Task item: The reply should hold every line of the data, unchanged and complete.

Dataset section:

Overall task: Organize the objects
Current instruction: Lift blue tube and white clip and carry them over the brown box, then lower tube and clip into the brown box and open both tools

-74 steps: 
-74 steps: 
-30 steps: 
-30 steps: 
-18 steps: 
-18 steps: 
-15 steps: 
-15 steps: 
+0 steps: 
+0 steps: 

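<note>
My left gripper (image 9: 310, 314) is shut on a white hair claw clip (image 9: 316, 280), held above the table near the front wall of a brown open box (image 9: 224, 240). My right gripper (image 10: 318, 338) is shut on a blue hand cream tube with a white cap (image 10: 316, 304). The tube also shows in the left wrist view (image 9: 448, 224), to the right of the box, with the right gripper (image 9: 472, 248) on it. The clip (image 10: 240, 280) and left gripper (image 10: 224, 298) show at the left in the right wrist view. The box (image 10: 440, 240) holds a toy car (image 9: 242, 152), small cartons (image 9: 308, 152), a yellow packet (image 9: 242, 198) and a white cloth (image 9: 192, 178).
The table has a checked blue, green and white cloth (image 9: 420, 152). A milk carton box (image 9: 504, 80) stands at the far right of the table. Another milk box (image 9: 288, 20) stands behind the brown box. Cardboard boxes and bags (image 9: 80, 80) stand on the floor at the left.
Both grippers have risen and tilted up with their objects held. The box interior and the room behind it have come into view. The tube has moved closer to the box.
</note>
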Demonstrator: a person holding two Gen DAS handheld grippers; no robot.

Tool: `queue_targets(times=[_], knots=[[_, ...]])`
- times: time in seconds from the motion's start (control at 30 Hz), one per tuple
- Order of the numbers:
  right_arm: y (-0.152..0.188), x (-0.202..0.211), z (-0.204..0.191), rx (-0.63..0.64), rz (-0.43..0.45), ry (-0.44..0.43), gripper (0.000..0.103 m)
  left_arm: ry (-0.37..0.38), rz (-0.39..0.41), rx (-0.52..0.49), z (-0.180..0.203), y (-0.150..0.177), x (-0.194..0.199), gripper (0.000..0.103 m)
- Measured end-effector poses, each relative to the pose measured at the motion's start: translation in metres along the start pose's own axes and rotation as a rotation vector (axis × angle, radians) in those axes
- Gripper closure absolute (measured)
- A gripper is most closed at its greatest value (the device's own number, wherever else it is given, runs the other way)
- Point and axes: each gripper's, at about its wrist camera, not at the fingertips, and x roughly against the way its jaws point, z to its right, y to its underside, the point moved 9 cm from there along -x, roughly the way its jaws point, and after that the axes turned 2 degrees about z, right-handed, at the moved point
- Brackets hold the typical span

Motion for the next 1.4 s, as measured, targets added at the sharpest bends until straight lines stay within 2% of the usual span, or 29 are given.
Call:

Exercise result:
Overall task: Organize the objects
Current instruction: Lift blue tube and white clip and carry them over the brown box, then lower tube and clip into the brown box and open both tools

-74 steps: 
-74 steps: 
-30 steps: 
-30 steps: 
-18 steps: 
-18 steps: 
-15 steps: 
-15 steps: 
+0 steps: 
+0 steps: 

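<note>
My left gripper (image 9: 310, 314) is shut on a white hair claw clip (image 9: 316, 280), held above the table near the front wall of a brown open box (image 9: 224, 240). My right gripper (image 10: 318, 338) is shut on a blue hand cream tube with a white cap (image 10: 316, 304). The tube also shows in the left wrist view (image 9: 448, 224), to the right of the box, with the right gripper (image 9: 472, 248) on it. The clip (image 10: 240, 280) and left gripper (image 10: 224, 298) show at the left in the right wrist view. The box (image 10: 440, 240) holds a toy car (image 9: 242, 152), small cartons (image 9: 308, 152), a yellow packet (image 9: 242, 198) and a white cloth (image 9: 192, 178).
The table has a checked blue, green and white cloth (image 9: 420, 152). A milk carton box (image 9: 504, 80) stands at the far right of the table. Another milk box (image 9: 288, 20) stands behind the brown box. Cardboard boxes and bags (image 9: 80, 80) stand on the floor at the left.
Both grippers have risen and tilted up with their objects held. The box interior and the room behind it have come into view. The tube has moved closer to the box.
</note>
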Demonstrator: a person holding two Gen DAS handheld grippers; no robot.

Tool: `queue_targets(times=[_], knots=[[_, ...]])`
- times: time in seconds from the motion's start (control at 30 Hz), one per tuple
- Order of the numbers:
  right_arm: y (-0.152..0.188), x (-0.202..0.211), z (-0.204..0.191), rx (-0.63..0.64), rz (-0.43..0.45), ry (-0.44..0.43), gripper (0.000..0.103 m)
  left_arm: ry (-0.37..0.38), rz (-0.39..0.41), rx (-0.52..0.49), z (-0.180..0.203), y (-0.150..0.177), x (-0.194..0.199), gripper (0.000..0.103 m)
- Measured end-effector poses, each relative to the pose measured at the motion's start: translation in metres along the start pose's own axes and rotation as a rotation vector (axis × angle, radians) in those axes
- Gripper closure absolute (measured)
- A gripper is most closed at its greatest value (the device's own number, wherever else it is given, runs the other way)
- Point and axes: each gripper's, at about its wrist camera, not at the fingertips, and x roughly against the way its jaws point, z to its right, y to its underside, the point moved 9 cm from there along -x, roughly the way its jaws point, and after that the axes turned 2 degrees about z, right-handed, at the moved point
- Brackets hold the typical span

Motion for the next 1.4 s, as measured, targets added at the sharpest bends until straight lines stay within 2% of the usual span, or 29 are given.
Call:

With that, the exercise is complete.